Aldus gegeven door mr. E.P. van Unen, voorzitter, met bijstand van mr. I.J.M. Huysmans-van Opstal, als griffier op 7 juni 2013.

griffier                                                                         voorzitter

Deze beslissing is in afschrift op 11 juni 2013

per aangetekende en per gewone post verzonden aan:

- klager

per gewone post verzonden aan:

- verweerder

- de deken van de Orde van Advocaten in het arrondissement ZWB.

Ingevolge artikel 46h lid 1 van de Advocatenwet kunnen klager en de deken van de Orde van Advocaten in het arrondissement Zeeland West-Brabant binnen veertien dagen na verzending van het afschrift van deze beslissing schriftelijk verzet doen bij de Raad van Discipline in het ressort ‘s-Hertogenbosch, Postbus 3115, 4800 DC Breda (fax: 076-5490569) . Het verzet wordt ingesteld door middel van indiening van een verzetschrift (in tweevoud), waarin de gronden van het verzet voorzien van een motivering worden omschreven. De termijn van 14 dagen begint op de dag volgend op die van verzending van de beslissing. Uiterlijk op de veertiende dag van die termijn moet het verzetschrift derhalve ontvangen zijn op de griffie van de raad van discipline. Verlenging van de termijn van 14 dagen is niet moge­lijk.
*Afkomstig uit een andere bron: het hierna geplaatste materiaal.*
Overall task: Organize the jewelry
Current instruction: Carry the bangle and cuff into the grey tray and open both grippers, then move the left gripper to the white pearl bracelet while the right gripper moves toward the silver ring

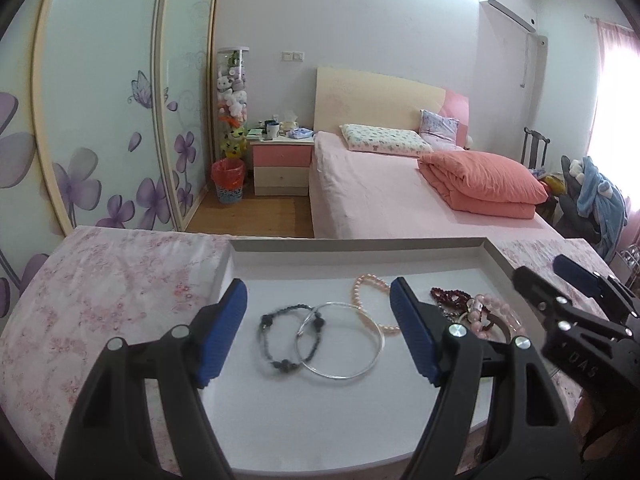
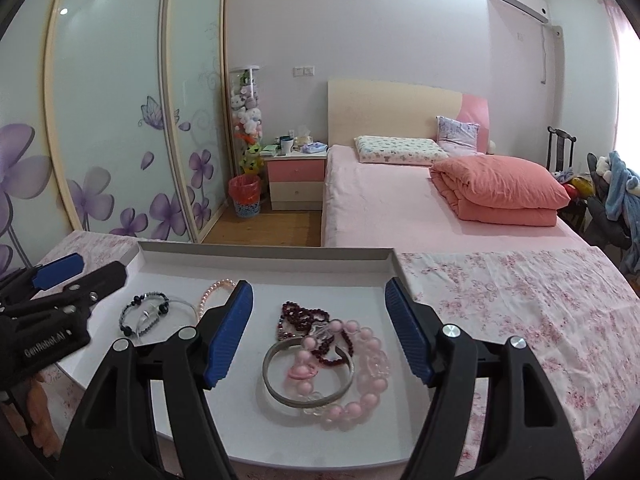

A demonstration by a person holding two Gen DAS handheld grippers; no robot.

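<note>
A shallow white tray (image 1: 360,248) (image 2: 264,258) lies on a floral cloth. On its left part lie a thin silver bangle (image 1: 340,340) and a dark beaded bracelet (image 1: 276,336) (image 2: 144,314), overlapping, with a pale pink pearl strand (image 1: 366,300) (image 2: 212,290) behind them. My left gripper (image 1: 320,332) hovers open over these, holding nothing. To the right sits a heap: a dark red bead string (image 2: 304,316), a grey metal bangle (image 2: 308,376) and a large pink bead bracelet (image 2: 368,372). My right gripper (image 2: 320,332) stands open above the heap, empty.
The floral cloth (image 2: 520,320) covers the surface around the tray. Beyond it are a pink bed (image 2: 400,208) with a folded coral quilt (image 2: 500,188), a nightstand (image 2: 296,180), a red bin (image 2: 245,196) and wardrobe doors with purple flowers (image 2: 100,120).
</note>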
Het verzetschrift kan op de volgende wijzen worden ingediend bij de raad van discipline:

a.         Per post

Het verzetschrift dient samen met de beslissing waarvan verzet in tweevoud, per post te    worden toegezonden aan de griffie van de raad.

Het postadres van de griffie van de raad van discipline is:

Postbus 3115, 4800 DC Breda

b.         Bezorging

De griffie is gevestigd aan het adres Lage Mosten 7, Breda.

Teneinde er zeker van te zijn dat voor de ontvangst getekend kan worden of dat pakketten die niet in een reguliere brievenbus besteld kunnen worden, afgegeven kunnen worden dient u vooraf telefonisch contact op te nemen met de griffie van de raad. Het telefoonnummer van de raad van discipline is : 076-54 90 568.

c.         Per fax

Het faxnummer van de raad van discipline is 076 – 54 90 569. Tegelijkertijd met de indiening per fax dient het verzetschrift samen met een afschrift van de beslissing waarvan verzet in tweevoud per post te worden toegezonden aan de griffie van de raad van discipline.